• [Work task]:
Beginning with the line that holds "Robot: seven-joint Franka", write out the remaining lines of the material exactly, the last line included.

::::

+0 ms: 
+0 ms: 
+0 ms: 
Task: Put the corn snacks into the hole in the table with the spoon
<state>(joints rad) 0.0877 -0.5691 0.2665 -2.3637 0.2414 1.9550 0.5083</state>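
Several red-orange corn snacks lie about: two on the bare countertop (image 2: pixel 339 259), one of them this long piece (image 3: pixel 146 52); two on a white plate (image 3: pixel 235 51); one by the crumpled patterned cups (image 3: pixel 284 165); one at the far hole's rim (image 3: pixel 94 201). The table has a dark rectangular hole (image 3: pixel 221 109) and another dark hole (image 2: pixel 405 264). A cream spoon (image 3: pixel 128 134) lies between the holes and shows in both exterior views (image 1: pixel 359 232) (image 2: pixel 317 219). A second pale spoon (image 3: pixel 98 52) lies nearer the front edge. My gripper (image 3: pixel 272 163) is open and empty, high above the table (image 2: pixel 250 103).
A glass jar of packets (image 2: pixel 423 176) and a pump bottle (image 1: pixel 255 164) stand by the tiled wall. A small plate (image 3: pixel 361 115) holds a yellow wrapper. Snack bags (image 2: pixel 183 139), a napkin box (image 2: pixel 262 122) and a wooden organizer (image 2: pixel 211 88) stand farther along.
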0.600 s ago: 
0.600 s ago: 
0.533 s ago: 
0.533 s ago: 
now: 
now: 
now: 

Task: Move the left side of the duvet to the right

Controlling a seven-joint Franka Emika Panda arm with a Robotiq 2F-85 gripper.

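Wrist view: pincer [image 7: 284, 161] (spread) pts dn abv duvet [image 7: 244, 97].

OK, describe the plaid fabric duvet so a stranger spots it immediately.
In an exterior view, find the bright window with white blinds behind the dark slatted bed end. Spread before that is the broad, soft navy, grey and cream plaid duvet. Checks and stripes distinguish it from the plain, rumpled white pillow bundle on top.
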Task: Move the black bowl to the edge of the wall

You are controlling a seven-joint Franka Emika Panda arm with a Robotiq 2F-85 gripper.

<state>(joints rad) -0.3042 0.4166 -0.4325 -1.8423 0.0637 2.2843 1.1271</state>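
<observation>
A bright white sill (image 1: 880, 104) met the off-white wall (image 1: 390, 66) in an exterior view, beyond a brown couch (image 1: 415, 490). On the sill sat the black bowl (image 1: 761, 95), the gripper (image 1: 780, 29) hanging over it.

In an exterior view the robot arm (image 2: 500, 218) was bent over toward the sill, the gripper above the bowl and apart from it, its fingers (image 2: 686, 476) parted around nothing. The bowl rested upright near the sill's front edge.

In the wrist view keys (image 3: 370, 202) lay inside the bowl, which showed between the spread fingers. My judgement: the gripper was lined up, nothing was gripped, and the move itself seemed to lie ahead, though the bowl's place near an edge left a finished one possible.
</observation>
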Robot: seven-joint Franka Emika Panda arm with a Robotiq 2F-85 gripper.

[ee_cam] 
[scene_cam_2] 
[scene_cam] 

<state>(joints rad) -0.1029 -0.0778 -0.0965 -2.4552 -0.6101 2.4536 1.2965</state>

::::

• [Response box]:
Robot: seven-joint Franka Emika Panda arm with a Robotiq 2F-85 gripper.

[ee_cam] 
[scene_cam_2] 
[scene_cam] 

<state>(joints rad) -0.1029 -0.0778 -0.0965 -2.4552 -0.6101 2.4536 1.2965</state>

The required output has been given.